ABOUT THIS EXERCISE>
An unaltered copy of the listing below is required.
++++ DATA PROVIDED ++++
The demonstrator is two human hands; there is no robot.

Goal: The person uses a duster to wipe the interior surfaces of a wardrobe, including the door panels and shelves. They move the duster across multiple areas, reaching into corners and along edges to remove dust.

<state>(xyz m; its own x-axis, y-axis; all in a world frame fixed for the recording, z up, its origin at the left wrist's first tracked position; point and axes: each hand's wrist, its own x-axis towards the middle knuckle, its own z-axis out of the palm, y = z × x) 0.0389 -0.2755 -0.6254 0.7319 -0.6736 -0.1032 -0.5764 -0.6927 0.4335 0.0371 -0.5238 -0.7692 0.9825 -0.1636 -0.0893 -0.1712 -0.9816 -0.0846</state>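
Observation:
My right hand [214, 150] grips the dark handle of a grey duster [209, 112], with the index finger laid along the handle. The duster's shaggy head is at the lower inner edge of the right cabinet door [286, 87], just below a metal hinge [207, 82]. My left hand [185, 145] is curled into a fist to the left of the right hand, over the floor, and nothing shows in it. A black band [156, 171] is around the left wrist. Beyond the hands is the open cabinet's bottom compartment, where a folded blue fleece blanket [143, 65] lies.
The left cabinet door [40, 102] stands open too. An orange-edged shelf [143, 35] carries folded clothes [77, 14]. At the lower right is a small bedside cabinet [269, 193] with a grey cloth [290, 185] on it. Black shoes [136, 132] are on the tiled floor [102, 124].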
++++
THE ANSWER>
The demonstrator is two human hands; there is no robot.

Goal: The person uses a duster to wipe the interior surfaces of a wardrobe, including the door panels and shelves. They move the duster across multiple areas, reaching into corners and along edges to remove dust.

<state>(xyz m; its own x-axis, y-axis; all in a world frame fixed for the recording, z up, its origin at the left wrist's first tracked position; point and axes: each hand's wrist, its own x-axis towards the middle knuckle, its own z-axis out of the palm, y = z × x) 0.0389 -0.2755 -0.6254 0.7319 -0.6736 -0.1032 -0.5764 -0.6927 0.4335 0.0371 -0.5238 -0.7692 0.9825 -0.1636 -0.0893 -0.1712 -0.9816 -0.0846</state>
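Observation:
My right hand [214, 150] grips the dark handle of a grey duster [209, 112], with the index finger laid along the handle. The duster's shaggy head is at the lower inner edge of the right cabinet door [286, 87], just below a metal hinge [207, 82]. My left hand [185, 145] is curled into a fist to the left of the right hand, over the floor, and nothing shows in it. A black band [156, 171] is around the left wrist. Beyond the hands is the open cabinet's bottom compartment, where a folded blue fleece blanket [143, 65] lies.
The left cabinet door [40, 102] stands open too. An orange-edged shelf [143, 35] carries folded clothes [77, 14]. At the lower right is a small bedside cabinet [269, 193] with a grey cloth [290, 185] on it. Black shoes [136, 132] are on the tiled floor [102, 124].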

The answer to this exercise is complete.